Jackson was targeted not only because of its size, but because it is a telecommunications center for the U.S. and is “absolutely key” to the region, Mateer said.

“Our plans don’t stop at Jackson,” he said. “We have 11 markets planned for Mississippi.”

In the last few months, U.S. Unwired has been building cellular towers in Jackson, and sales crews have been partnering with retailers, such as Radio Shack, to offer Sprint PCS calling plans.

“We’re not just providing customers in Jackson with a better phone. We’re providing a connection that is more clear, more affordable and more secure than conventional cellular services,” said Robert Piper, CEO and president of U.S. Unwired.

Based in Lake Charles, La., U.S. Unwired, a division of Louisiana’s Cameron Telephone Co. established in 1928, is authorized to build, operate and manage wireless service in 41 markets in parts of Alabama, Arkansas, Florida, Louisiana, Mississippi, Tennessee and Texas as a Sprint PCS network partner.

Johnny Hales, spokesperson for Unity Communications, said he’s not worried.

“Unlike other telecom companies which sell only one product, Unity Communications offers consumers a single-source telecom solution.We can provide them with their local and long distance phone service, cellular service, Internet access and paging service all on one bill and with one call for customer service.”

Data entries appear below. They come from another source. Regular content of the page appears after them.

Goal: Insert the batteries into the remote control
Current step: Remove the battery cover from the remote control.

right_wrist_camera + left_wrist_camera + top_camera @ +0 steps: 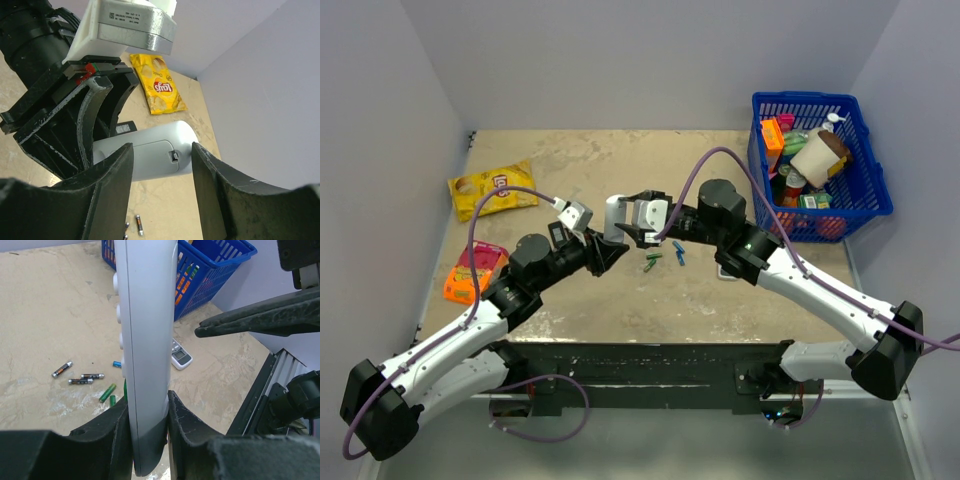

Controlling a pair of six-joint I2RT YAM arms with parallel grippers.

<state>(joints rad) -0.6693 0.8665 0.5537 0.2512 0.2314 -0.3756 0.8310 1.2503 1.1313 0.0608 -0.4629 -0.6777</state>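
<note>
My left gripper (148, 410) is shut on the lower end of the white remote control (145, 340), holding it upright above the table. Its back cover and latch (173, 156) face the right wrist camera. My right gripper (162, 150) stands open, with one finger on each side of the remote control (155, 150) at the cover end. From above, both grippers meet at the remote control (613, 215) near the table's middle. Two green batteries (107, 392) lie on the table below it, also seen from above as the batteries (653, 260).
Two dark cells (75, 376) and a blue cell (116, 364) lie near the green ones. A small grey-white device (180, 356) lies further right. A blue basket (820, 165) of goods stands at the back right. A yellow chip bag (492, 188) and an orange packet (475, 270) lie left.
</note>
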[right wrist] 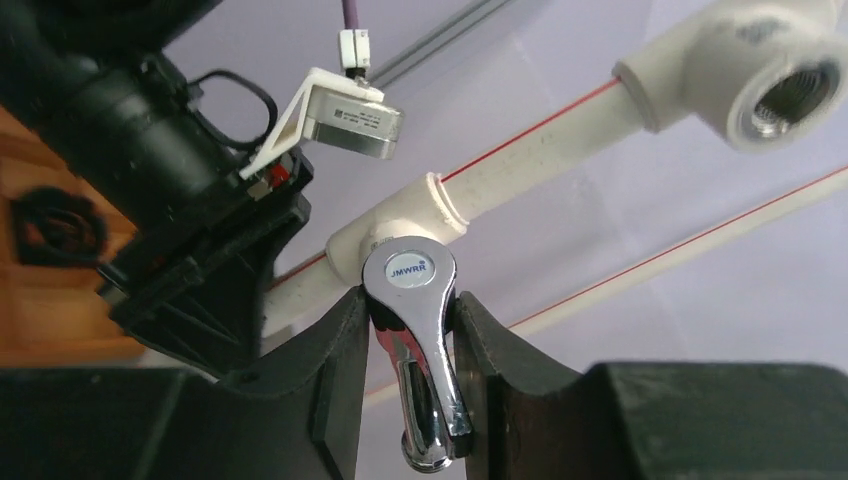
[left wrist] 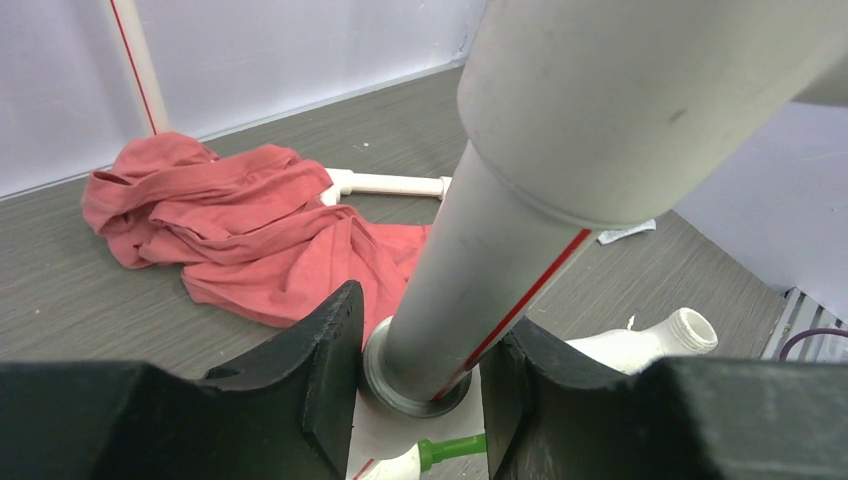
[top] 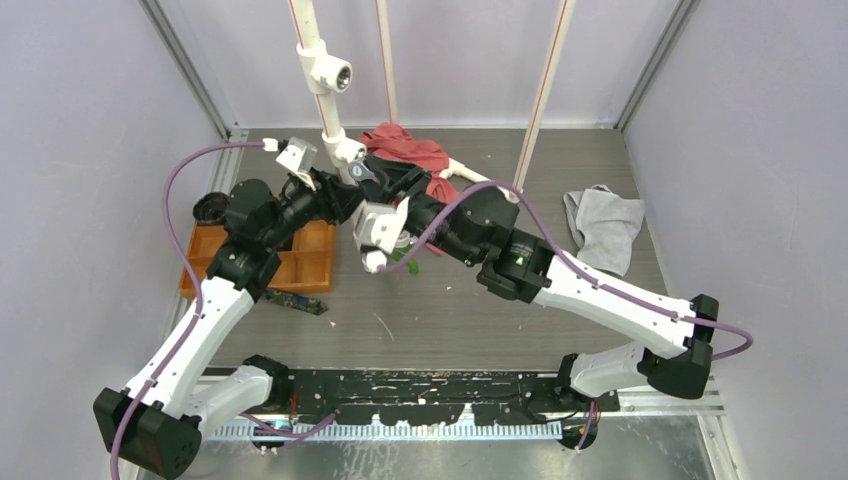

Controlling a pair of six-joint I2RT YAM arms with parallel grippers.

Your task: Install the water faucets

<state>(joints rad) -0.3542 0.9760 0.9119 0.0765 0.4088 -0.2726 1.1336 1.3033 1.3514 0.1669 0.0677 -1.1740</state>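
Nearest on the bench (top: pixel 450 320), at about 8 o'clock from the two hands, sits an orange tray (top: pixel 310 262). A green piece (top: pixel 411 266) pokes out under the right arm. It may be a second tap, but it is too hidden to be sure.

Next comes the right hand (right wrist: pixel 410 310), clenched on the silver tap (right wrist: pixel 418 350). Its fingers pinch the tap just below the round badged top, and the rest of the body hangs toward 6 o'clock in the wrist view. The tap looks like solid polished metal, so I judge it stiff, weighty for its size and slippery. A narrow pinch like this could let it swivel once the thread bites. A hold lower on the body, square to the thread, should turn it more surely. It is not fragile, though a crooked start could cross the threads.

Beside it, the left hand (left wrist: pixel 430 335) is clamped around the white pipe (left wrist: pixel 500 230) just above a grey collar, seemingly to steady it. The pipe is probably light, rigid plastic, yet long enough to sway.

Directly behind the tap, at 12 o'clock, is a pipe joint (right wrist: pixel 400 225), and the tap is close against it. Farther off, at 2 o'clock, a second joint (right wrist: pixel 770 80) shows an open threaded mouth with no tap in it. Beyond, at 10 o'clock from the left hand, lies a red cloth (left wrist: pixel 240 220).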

Melody Spivey, spokesperson for BellSouth Mobility, said the company’s reaction to Sprint’s entering the market has been positive.

“We are excited about our position in the marketplace,” Spivey said. “BellSouth Mobility is the first major carrier to give customers exactly what they’re paying for with BellSouth Rollover. BellSouth Rollover allows a customer to keep their unused monthly minutes, any leftover minutes from one month will be ‘rolled over’ into the next month.”

Consumers purchasing wireless service for the first time or thinking of switching calling plans should carefully evaluate their options and make sure they are aware of the two major components of wireless:geographic coverage and call clarity, Ray said.

“For instance, some companies may tout that they have coverage across the nation. However, a subscriber must be sending and receiving calls on that particular company’s network to realize this benefit,” she said. “Other important factors that consumers should evaluate when selecting a wireless carrier include details such as whether a calling plan is a limited-time offer, length of contract, pricing and features of handsets, strength of coverage and clarity, whether free minutes are limited to the carrier’s network and if a calling plan meets their personal calling habits, etc.”

Cellular South focuses on providing the best coverage and clarity possible at an affordable price, Ray said.

“Savvy wireless users know that the most important aspect of wireless is to be able to use their wireless phone when and where they want,” she said. “And they don’t want a lot of extra charges for roaming or for making long distance calls.Earlier this year, Cellular South announced a $30-million major network expansion that will increase our total number of towers in Mississippi by 65%, plus we are expanding outside of the state through an acquisition of wireless assets from Alltel, including digital PCS licenses in Mobile, Ala., and surrounding areas, and the Florida Panhandle.All of Cellular South’s digital calling plans feature no roaming and no long distance within the entire state of Mississippi. And Cellular South’s Digital America nationwide calling plan includes no roaming and no long distance charges within the entire United States, Puerto Rico and the U.S. Virgin Islands.”